10. Find some form of regular exercise that you make a part of your daily life. Sweat, work your body, an hour every other day—at least! This will knock you out of your tortured emotional-trances (envy) and imagination escapes (fantasizing) that keep you from engaging your heart, your life, and your path to optimal recovery. Exercise even though it may feel alien at first. Fact: You must learn to like exercise. Take on this necessary discipline (like you would meditation) and your habits of envy and fantasizing will weaken.

The Very Good News

As one Four in recovery said:

“Beloved Four, you are naturally creative, resourceful and whole, capable of profound and intimate relationship with life, with those you love, with humanity.
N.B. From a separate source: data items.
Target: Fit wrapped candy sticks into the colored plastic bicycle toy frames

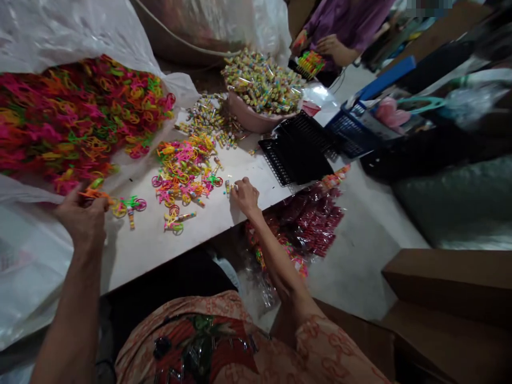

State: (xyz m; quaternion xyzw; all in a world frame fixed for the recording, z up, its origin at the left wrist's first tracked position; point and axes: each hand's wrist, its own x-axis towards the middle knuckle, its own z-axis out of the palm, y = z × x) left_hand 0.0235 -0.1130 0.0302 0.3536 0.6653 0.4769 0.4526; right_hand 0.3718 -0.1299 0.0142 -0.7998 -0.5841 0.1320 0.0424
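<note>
My left hand (82,216) rests at the edge of a big clear bag and pinches an orange and green plastic toy piece (94,190). On the white table (160,240), my right hand (245,195) has its fingers closed on a small wrapped candy tube (228,187). Between my hands lies a loose pile of neon plastic toys (184,170), with a few strays (130,205) nearer my left hand. More candy tubes (210,120) are scattered beyond the pile.
A huge bag of neon toys (76,117) fills the left. A pink basin heaped with candy tubes (262,85) stands at the back, black trays (298,149) and a blue basket (352,128) to its right. Another person in purple (344,26) works across. Cardboard boxes (448,304) sit at lower right.
</note>
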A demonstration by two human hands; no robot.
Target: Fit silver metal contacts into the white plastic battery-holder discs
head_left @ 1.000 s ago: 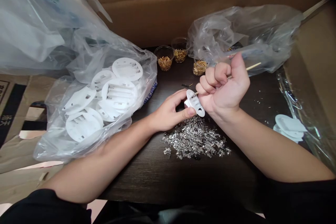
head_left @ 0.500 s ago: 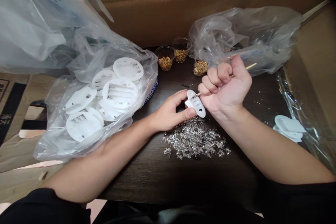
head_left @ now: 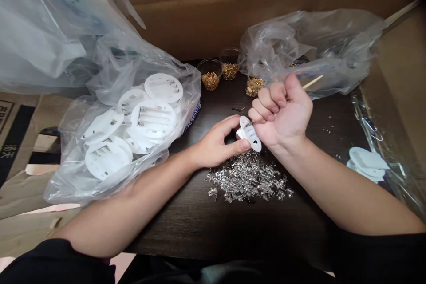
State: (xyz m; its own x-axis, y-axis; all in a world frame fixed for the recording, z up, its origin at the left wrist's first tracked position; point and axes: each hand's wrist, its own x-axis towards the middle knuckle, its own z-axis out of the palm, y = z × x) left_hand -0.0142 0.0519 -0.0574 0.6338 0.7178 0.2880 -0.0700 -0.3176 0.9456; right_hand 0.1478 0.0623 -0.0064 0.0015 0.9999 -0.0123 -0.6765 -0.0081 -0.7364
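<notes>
My left hand grips a round white plastic piece by its edge, tilted, over a heap of small metal parts. My right hand is closed, palm turned up, around a thin wooden stick whose upper end pokes out past the thumb. The stick's lower end is hidden behind the fingers. The right hand's edge is close against the white piece; whether they touch I cannot tell.
An open plastic bag of white discs lies at left. Clear cups of gold-coloured pieces stand behind, near another bag. White discs are stacked at right. Cardboard walls rise around the table.
My right hand has shifted slightly left and down, and the stick's lower tip no longer shows at the white piece. The white piece has moved slightly right and down.
</notes>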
As you grow you will continually deepen your relationship with your abundant and deeply satisfied heart. You will experience the heights of joy, the depth of joy, alongside the depth of sorrow. But you will hold sorrow in such a way that joy dances with it, and you will no longer feel thrown on the rocks of despair and hopelessness, no longer feel that all of who you are is sorrow and darkness and futility. You will arise, you will feel your lightness, your strength and your solidity, and then you will have permission to rest in joy, in expansiveness, in delightfulness, and because you have traveled deep, you will touch both the heights and depths of life. And best of all, you will be home, at peace within yourself and in the world. This is your destiny and where you are headed. The darkness you experience is only a reflection of the treasures that await. This is reality.”